O caldeirão da crise mistura um ex-presidente
em prisão domiciliar por violar medidas cautelares, manifestações de rua
inflamadas, ataques às instituições e, agora, um gesto diplomático dos EUA que
pode ser lido como tentativa de pressionar o Supremo e isolar Moraes, cujo
desgaste não se restringe aos aliados de Bolsonaro com o pedido de impedimento.
O decano do STF, Gilmar Mendes, que saiu em defesa de Moraes, advertiu que o
momento é grave: “O Brasil teria se tornado um pântano institucional não fosse
a ação de Moraes”. Sua manifestação refuta os rumores de isolamento do ministro
e reforça que o Supremo não aceitará intimidações, nem internas, nem externas.
Ainda assim, a lembrança de 1964 torna-se
inevitável.
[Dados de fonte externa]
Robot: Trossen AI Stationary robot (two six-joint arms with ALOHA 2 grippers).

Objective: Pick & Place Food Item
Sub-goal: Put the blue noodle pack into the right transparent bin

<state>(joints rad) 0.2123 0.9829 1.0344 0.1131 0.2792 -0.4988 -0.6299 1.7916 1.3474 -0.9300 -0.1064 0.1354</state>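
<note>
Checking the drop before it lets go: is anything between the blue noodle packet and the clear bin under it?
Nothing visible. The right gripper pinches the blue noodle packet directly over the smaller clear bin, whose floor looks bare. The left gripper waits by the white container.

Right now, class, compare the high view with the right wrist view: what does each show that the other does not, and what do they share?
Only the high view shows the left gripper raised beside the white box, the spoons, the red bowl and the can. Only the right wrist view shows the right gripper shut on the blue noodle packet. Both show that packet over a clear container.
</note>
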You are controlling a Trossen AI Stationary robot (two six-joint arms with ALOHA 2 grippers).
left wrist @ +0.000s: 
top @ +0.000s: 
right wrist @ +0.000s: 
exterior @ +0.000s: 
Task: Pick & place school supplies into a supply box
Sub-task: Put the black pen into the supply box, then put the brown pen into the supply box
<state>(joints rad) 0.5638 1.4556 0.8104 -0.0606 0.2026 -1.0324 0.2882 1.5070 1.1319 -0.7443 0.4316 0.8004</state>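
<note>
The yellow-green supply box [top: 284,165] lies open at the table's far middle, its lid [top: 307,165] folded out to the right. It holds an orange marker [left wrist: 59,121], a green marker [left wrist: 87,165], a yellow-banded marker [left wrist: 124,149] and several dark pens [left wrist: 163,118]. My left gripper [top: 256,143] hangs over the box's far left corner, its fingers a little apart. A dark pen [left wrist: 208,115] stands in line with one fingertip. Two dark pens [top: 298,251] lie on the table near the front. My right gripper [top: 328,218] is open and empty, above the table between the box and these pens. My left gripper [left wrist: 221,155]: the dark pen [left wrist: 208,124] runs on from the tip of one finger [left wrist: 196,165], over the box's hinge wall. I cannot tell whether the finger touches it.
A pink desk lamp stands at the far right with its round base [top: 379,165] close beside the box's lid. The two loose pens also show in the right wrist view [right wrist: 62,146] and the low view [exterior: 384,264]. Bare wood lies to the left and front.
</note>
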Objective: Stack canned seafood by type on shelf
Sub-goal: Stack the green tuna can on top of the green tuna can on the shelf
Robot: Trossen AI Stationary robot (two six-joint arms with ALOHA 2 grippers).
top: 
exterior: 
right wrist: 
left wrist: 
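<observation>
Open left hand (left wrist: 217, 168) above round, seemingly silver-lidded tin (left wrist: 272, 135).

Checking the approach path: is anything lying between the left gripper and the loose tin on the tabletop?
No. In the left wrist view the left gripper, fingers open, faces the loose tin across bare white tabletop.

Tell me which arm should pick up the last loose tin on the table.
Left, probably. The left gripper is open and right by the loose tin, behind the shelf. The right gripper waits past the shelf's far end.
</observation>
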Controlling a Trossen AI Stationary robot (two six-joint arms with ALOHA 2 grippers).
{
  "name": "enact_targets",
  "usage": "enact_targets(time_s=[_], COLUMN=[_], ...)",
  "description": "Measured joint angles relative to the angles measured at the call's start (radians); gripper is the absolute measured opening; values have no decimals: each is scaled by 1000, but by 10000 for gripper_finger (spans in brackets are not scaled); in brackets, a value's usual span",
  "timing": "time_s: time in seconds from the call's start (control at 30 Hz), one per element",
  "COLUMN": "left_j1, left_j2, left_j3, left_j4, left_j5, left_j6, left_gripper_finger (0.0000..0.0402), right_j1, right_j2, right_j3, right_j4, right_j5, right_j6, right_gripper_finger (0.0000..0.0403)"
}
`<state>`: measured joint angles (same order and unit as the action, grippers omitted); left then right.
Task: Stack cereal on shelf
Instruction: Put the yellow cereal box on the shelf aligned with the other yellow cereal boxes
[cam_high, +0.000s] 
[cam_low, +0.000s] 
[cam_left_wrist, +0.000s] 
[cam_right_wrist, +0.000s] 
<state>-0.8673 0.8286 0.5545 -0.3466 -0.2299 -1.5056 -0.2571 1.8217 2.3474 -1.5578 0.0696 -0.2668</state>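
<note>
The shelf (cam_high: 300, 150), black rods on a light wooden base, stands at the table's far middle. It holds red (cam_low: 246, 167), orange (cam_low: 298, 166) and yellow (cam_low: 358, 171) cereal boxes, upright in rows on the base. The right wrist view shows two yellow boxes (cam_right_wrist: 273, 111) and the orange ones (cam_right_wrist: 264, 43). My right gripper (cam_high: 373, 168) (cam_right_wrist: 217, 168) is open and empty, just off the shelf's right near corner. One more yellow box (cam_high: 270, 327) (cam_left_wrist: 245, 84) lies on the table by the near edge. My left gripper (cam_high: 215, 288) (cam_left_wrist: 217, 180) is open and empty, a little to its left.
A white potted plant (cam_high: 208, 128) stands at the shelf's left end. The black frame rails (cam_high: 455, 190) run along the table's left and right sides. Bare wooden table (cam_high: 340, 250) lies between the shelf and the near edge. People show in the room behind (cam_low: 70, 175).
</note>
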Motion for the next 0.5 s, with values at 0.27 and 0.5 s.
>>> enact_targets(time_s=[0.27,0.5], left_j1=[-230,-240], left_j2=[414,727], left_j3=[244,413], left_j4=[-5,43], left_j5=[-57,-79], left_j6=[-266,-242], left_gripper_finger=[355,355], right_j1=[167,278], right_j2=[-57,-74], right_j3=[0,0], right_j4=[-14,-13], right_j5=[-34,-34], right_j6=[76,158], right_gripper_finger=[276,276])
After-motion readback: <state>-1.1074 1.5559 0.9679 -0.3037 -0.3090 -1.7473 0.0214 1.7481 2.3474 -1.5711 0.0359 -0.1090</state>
Naquela época, a instabilidade da política interna, alimentada por
disputas eleitorais e pela radicalização ideológica, abriu brechas para a
ingerência norte-americana. Navios da Marinha dos EUA à espreita da costa
brasileira, em plena crise política, eram o sinal mais visível de que
Washington estava pronto para agir. A retórica da Guerra Fria servia como
justificativa para tudo.
Hoje, a retórica mudou, mas os métodos são
preocupantes. Após ter o visto cancelado e ser atingido por sanções da Casa Branca,
Moraes tornou-se o alvo preferencial e exemplar do poder de retaliação de
Trump, que pretende resgatar a elegibilidade de Bolsonaro.
A defesa do ex-presidente apresentou recurso tentando reverter sua prisão domiciliar e, caso não consiga, levará a decisão ao colegiado da Primeira Turma do STF. Há dúvidas jurídicas legítimas a serem esclarecidas, mas o tom do embate político contamina o processo. O risco, como em 1964, é que um caso de natureza judicial acabe alcançando as Forças Armadas, sendo transformado em pretexto para novas aventuras autoritárias.